Sans omettre cette autre déclaration d’un orfèvre en la matière quand, au printemps 2000, M. Robert McNamara, secrétaire d’Etat américain à la défense de 1961 à 1968, a estimé :
« Les Etats-Unis eux-mêmes, par leur tendance croissante à agir de manière unilatérale et sans respect pour les préoccupations des autres, sont devenus un Etat-voyou ».
Qui peut affirmer que François Mitterrand a été un grand Président ? Toutefois personne ne peut nier sa lucidité quand, toujours selon M. Benhamou, il a déclaré :
« Je suis le dernier des grands présidents. Après moi, il n’y aura plus que des financiers et des comptables. »
Ceci explique sans doute l’absence de vision historique de nos dirigeants concernant les relations de la France avec le monde en général et avec les Etats-Unis en particulier. Mais n’est-ce pas pour ce motif même qu’ils ont été sélectionnés pour accéder au pouvoir après avoir été adoubés du titre envié de Young Leader voire de celui de World Young Leader par le maître de Davos ?
Toutefois cela n’explique pas qu’une telle déclaration n’ait fait l’objet ni d’un débat à l’Assemblée Nationale ni d’une question écrite ou orale de l’opposition ni d’une réaction de la commission de la Défense et des forces armées, ni d’article dans les journaux de référence à l’exception notable du Figaro du 1ier décembre, au lendemain de sa publication.
L’actualité se complaisait alors dans les déboires conjugaux d’un député de l’opposition qui ont occupé tant le parlement que les médias. On attache de l’importance à ce que l’on peut. On monte en épingle le dérisoire pour mieux cacher l’essentiel. Alors, est-ce important la souveraineté de la France ? Pas vraiment. Circulez, il n’y a rien à voir ! Mais comment s’en étonner quand notre intervention dans le grave conflit entre la Russie et l’Ukraine ne fait l’objet d’aucune saisie du Parlement !
Ceci se passe au moment où les Atlantistes qui tiennent le haut du pavé, vouent publiquement aux gémonies sur les plateaux de télévisions, eux-mêmes inféodés à la grande finance, et dans les journaux à grand tirage appartenant aux mêmes, ceux qui ne partagent pas leur point de vue de bons serviteurs de l’Empire euratlantique, capitale Washington, sous-préfecture Paris.
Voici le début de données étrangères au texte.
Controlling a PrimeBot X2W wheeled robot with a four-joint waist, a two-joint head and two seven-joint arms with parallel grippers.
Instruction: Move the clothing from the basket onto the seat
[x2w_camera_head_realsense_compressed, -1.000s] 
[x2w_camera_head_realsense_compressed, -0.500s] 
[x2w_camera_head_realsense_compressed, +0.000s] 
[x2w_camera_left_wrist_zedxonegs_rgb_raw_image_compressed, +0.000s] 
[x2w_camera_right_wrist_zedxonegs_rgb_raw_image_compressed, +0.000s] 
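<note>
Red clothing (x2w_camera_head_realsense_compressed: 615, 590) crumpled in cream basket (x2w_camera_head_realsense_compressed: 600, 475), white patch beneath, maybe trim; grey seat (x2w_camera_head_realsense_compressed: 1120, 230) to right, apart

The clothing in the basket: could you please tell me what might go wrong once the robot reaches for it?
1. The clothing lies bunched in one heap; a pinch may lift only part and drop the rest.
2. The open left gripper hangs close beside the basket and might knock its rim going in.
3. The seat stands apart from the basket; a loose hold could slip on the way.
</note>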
Allant jusqu’à leur dénier la qualité de patriotes… Eux, à propos de qui la question se pose pourtant de savoir si l’on peut être atlantiste sans trahir sa nation.
Charles De Gaulle ne disait-il pas qu’une nation n’a pas d’amis, elle n’a que des intérêts?
Qui donc ose affirmer sans trahir la vérité que les Etats Unis d’Amérique ont les mêmes intérêts que la France quand l’actualité démontre chaque jour le contraire à condition de bien vouloir s’informer et réfléchir et constater leur volonté de nous asservir dans tous les domaines, économique, culturel, militaire, ceux de la recherche, de la langue, du mode de vie.
Alors, atlantisme ou trahison ? Vous avez dit collaboration ? Cela rappelle de bien mauvais souvenirs.
Il est grand temps de décoloniser les esprits de nos « élites ».